“Okay!” I said. “This is gonna be great.”
I remember now, back in April, when my family was in town, Papa and Mowmy and CC and the kid, and we drove down south to the coast to get the ferry to the Isle of Wight. I’d sat in the front to navigate, the road atlas on my lap. “You’ll want to turn right in, um, a finger-width,” I’d say, and my father was happy to oblige. Perspective, it’s funny thing. Because two perpendicular lines for roads, go straight on one and turn right on the other, they sure don’t tell you anything about how long those perpendicular lines go for.

Past the Five Oaks Residential Care for Elderly Gentlefolk, past the Amazing Maize Maze, we went down the winding country road with blind curves and no sidewalk, past the wheat fields wide and brown – wheat fields! Not a half-hour Tube ride out of central London! – past the cows sitting in the shade, past that bit where I walked in the grass and Nora had to yell, “Watch out – they’re nettles!”, past the tiger butterfly, we’d lost track of time by then, it was hot and there were no other pedestrians for miles, we turned left at the PYO sign in the shape of a strawberry.
“This is gonna be great,” I said.
We had green baskets, and we were deep in the rows of blackberry plants, and Nora said, “And the thing is, you don’t know they are full of worms!”
“Um?” I said, and I paused in the blackberry picking.
“Yes!” she said. “Lots of tiny worms! I was making blackberry jam with my aunt, and you put the sugar in and you boil, and all the worms rise to the top. You can’t see them otherwise, but they’re there.”
I had a blackberry in my hand and I was looking very closely at it. “Um,” I said. “Wum.” I was looking very hard, and the blackberry was still.
“I see no worms,” I said.
“Because they’re tiny!” she said, and she popped a blackberry in her mouth. “Mmm,” she said, and then held another out to me. “Try this,” she said, as if I was wearing a T-shirt that said “I am mad for wormberries”.
“Get away from me!” I said, but after, quietly, I picked a fat, ripe one, checked it for signs of wormy life, then, satisfied, ate it: sweet berry goodness.

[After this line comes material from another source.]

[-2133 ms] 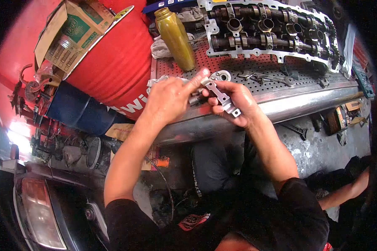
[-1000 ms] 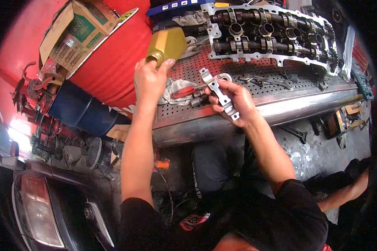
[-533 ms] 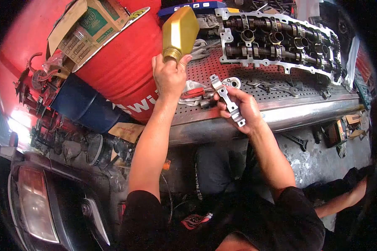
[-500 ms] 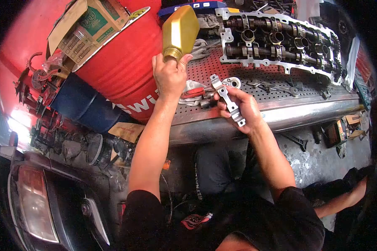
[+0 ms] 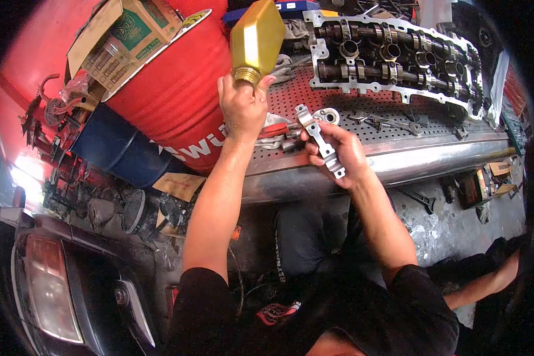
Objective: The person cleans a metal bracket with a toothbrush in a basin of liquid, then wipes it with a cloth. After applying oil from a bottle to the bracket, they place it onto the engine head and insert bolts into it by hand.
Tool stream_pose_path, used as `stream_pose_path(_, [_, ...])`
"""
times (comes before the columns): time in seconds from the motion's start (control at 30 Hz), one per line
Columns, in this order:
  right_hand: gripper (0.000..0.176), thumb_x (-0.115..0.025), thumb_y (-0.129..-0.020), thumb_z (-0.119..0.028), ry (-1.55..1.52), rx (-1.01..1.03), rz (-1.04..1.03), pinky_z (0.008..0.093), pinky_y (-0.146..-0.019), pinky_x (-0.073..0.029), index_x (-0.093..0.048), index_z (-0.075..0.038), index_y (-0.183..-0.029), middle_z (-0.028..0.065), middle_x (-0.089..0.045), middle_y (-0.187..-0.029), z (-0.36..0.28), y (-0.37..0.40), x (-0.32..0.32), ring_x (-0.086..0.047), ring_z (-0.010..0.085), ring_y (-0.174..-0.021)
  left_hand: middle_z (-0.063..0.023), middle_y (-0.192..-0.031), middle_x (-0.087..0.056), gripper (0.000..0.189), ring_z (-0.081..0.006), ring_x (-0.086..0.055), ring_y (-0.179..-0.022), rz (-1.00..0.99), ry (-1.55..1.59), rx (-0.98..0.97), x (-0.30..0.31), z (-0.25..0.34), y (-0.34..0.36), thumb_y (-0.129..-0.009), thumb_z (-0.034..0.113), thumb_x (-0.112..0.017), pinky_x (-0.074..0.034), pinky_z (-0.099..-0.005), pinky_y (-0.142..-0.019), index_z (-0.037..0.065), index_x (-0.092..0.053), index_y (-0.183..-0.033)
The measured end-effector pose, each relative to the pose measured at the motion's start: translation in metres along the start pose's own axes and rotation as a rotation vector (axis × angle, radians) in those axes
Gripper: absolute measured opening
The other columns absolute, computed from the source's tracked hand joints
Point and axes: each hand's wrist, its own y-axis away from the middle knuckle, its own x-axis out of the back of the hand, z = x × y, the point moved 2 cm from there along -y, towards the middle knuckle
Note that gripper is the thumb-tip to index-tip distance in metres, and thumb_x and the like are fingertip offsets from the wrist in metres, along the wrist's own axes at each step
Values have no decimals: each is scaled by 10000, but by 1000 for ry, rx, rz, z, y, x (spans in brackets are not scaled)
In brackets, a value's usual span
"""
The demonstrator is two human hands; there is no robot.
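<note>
My left hand (image 5: 242,110) is at the neck of an upside-down gold bottle (image 5: 256,41), its fingers closed around the open mouth and the thumb out to the right. My right hand (image 5: 341,151) grips a silver metal bracket (image 5: 320,141) with bolt holes, tilted, over the bench's front edge. Behind the bracket a ratchet (image 5: 328,116) lies on the perforated bench top (image 5: 291,98), with a red-handled tool (image 5: 274,129) on a rag to its left. A cylinder head with camshafts (image 5: 397,56) rests at the back right of the bench.
A red drum (image 5: 172,83) with a cardboard box (image 5: 124,44) on top stands left of the bench, beside a blue drum (image 5: 115,145). Wrenches (image 5: 397,125) lie on the bench. A car headlight (image 5: 52,288) is at lower left. Another person's arm (image 5: 483,285) shows at lower right.
The gold bottle and my left hand have shifted slightly to the right, and the bottle's top end is now cut off by the frame. My right hand has barely moved with the bracket.
</note>
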Motion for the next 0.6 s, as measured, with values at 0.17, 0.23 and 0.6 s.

We went up the fields and down the fields, blackberries first, then raspberries – the strawberries were on their way out. We pulled onions out of onion-scented ground and rifled about for tomatoes, orange turning red.
The wind carried on it a familiar lilt, and I turned to look. “Those people are Singaporean,” I said, and, as if to oblige, the man in shorts and sandals said to his wife: “Eh this raspberry inside got hole.” “Yah what, raspberry,” the woman said. “Inside the hole got ants,” the man said.

We poked around in the zucchini plants – have you ever seen a zucchini plant? It is amazing, like life is amazing. You know sometimes you go to a restaurant and they have zucchini flowers? They are from the zucchini plant! Yes, smug ones, now it seems so obvious. But you cannot say it is clear when you see it, black ink on a thick off-white menu. Me, I’d never seen zucchini flowers except on a dinner plate. Saturday, the zucchini flowers were on the zucchini plants, yellow and floaty like a dress for the big day at the horse races, and – wait for it – you think you know but you have no idea – zucchini flowers grow out of zucchini ass. This is a true story, and, now you know, life is amazing.
“This is amazing,” I said, because it was.
We picked till we were all picked out, then Nora washed her feet at the steel pipe. Then we went past the tiger butterfly, past the nettles, past the cows, past the combine harvester in the wheat fields, down the shady country road to the Ferny Hill Tea Rooms, where the waitress brought us milkshakes.
There’d been the grassy walks and there’d been sun all day, and we were very quiet on the train home. There was energy enough to wash the stickiness off me before I fell, heavily, into bed.
I tell you what, though: today is tomorrow, I have slept, and now there will be jam for days.